Mengalahkan Iblis dalam Pertempuran

13 September 2019

Ibu Chang Moyang Kota Zhengzhou, Provinsi Henan

Firman Tuhan Yang Mahakuasa mengatakan: "Ketika engkau memberontak terhadap daging, akan ada peperangan dalam dirimu yang tidak terelakkan. Iblis akan berusaha untuk membuat orang-orang mengikutinya, akan berusaha untuk membuat mereka mengikuti pemahaman daging dan menjunjung tinggi kepentingan daging—tetapi firman Tuhan akan mencerahkan dan menerangi orang-orang di dalam batin mereka, dan pada saat ini, tergantung pada dirimu apakah engkau mengikuti Tuhan atau mengikuti Iblis.
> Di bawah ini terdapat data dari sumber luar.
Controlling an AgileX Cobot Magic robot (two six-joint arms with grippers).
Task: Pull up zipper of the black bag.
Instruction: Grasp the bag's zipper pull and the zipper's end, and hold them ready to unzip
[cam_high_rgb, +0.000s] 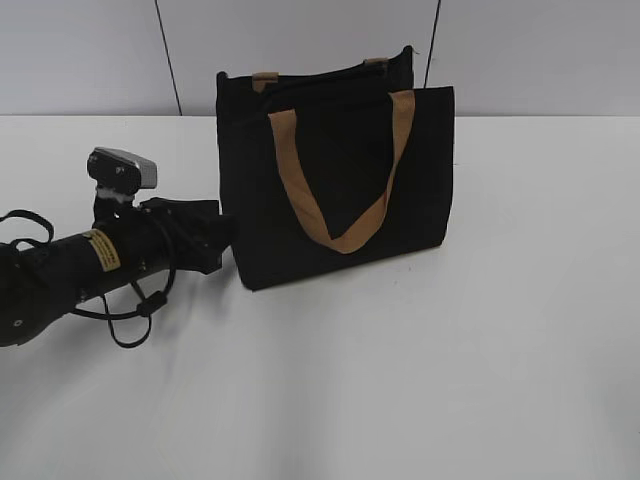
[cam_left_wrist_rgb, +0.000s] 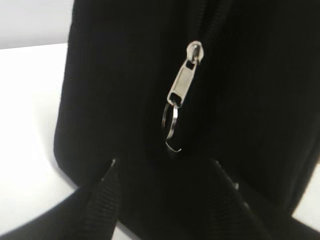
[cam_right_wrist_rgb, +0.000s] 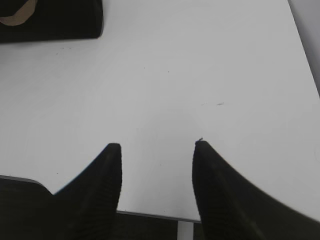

Tuhan meminta orang untuk melakukan kebenaran terutama untuk menangani hal-hal dalam diri mereka, untuk menangani pemikiran dan pemahaman yang tidak berkenan di hati Tuhan. Roh Kudus menjamah hati manusia dan mencerahkan serta menerangi mereka. Jadi ada peperangan di balik semua hal yang terjadi: setiap kali orang melakukan kebenaran, atau menerapkan kasih mereka kepada Tuhan, ada peperangan besar, dan walaupun daging mereka tampak baik-baik saja, sebenarnya di lubuk hati mereka, peperangan antara hidup dan mati akan terus terjadi—dan setelah peperangan yang sengit ini, setelah banyak perenungan, barulah kemenangan atau kekalahan dapat diputuskan. Orang tidak tahu entah harus tertawa atau menangis" (Firman, Vol. 1, Penampakan dan Pekerjaan Tuhan, "Hanya Mengasihi Tuhan yang Berarti Sungguh-Sungguh Percaya kepada Tuhan"). Setiap kali aku membaca ayat firman Tuhan ini, aku akan merenungkan hal berikut: sesulit itukah melakukan kebenaran? Apabila orang tidak memahami kebenaran, mereka tidak dapat melakukannya. Setelah mereka memahami kebenaran, tidak akan cukupkah jika bertindak sesuai dengan kehendak Tuhan? Apakah itu memang sama seriusnya dengan, "sebenarnya di lubuk hati mereka, peperangan antara hidup dan mati akan terus terjadi"? Entahlah, tetapi setelah mengalami sendiri baru kurasakan bahwa melakukan kebenaran sungguh tidak mudah. Apa yang dikatakan Tuhan memang sejalan seluruhnya dengan kebenaran, bahkan tidak berlebihan sedikit pun.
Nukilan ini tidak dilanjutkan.